What this task involves> Every line of the material is to be duplicated precisely.
- - -
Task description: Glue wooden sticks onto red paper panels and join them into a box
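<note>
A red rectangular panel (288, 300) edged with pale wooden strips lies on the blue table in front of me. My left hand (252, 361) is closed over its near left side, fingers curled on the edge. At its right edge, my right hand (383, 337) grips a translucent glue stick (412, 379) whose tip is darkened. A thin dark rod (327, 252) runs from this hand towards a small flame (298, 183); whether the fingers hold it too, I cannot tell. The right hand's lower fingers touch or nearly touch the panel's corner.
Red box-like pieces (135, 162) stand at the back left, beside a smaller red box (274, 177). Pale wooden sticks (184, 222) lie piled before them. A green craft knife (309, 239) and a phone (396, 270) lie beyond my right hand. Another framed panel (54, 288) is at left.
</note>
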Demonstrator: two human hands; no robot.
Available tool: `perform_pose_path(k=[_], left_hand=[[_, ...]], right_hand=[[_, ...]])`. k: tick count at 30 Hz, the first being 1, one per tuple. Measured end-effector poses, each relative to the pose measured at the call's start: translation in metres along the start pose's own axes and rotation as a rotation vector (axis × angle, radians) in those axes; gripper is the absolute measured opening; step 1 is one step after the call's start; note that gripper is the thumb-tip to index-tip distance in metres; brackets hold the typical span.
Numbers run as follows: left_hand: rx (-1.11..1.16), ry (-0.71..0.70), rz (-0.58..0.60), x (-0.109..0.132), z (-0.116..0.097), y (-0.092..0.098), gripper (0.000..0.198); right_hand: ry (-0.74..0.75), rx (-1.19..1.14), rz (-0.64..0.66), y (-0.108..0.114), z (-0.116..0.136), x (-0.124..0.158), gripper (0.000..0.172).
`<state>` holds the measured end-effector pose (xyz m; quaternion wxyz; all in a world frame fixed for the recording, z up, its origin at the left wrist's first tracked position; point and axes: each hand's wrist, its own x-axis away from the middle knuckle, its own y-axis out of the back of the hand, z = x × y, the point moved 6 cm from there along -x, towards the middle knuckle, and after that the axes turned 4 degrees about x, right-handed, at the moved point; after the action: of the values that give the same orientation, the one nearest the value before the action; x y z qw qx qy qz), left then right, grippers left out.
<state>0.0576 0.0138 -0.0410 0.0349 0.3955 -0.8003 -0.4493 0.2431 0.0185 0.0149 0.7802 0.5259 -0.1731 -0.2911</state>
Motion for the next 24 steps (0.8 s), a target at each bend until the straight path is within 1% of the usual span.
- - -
Answer section>
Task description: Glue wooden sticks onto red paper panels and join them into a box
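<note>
A red rectangular panel (288, 300) edged with pale wooden strips lies on the blue table in front of me. My left hand (252, 361) is closed over its near left side, fingers curled on the edge. At its right edge, my right hand (383, 337) grips a translucent glue stick (412, 379) whose tip is darkened. A thin dark rod (327, 252) runs from this hand towards a small flame (298, 183); whether the fingers hold it too, I cannot tell. The right hand's lower fingers touch or nearly touch the panel's corner.
Red box-like pieces (135, 162) stand at the back left, beside a smaller red box (274, 177). Pale wooden sticks (184, 222) lie piled before them. A green craft knife (309, 239) and a phone (396, 270) lie beyond my right hand. Another framed panel (54, 288) is at left.
</note>
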Demonstrator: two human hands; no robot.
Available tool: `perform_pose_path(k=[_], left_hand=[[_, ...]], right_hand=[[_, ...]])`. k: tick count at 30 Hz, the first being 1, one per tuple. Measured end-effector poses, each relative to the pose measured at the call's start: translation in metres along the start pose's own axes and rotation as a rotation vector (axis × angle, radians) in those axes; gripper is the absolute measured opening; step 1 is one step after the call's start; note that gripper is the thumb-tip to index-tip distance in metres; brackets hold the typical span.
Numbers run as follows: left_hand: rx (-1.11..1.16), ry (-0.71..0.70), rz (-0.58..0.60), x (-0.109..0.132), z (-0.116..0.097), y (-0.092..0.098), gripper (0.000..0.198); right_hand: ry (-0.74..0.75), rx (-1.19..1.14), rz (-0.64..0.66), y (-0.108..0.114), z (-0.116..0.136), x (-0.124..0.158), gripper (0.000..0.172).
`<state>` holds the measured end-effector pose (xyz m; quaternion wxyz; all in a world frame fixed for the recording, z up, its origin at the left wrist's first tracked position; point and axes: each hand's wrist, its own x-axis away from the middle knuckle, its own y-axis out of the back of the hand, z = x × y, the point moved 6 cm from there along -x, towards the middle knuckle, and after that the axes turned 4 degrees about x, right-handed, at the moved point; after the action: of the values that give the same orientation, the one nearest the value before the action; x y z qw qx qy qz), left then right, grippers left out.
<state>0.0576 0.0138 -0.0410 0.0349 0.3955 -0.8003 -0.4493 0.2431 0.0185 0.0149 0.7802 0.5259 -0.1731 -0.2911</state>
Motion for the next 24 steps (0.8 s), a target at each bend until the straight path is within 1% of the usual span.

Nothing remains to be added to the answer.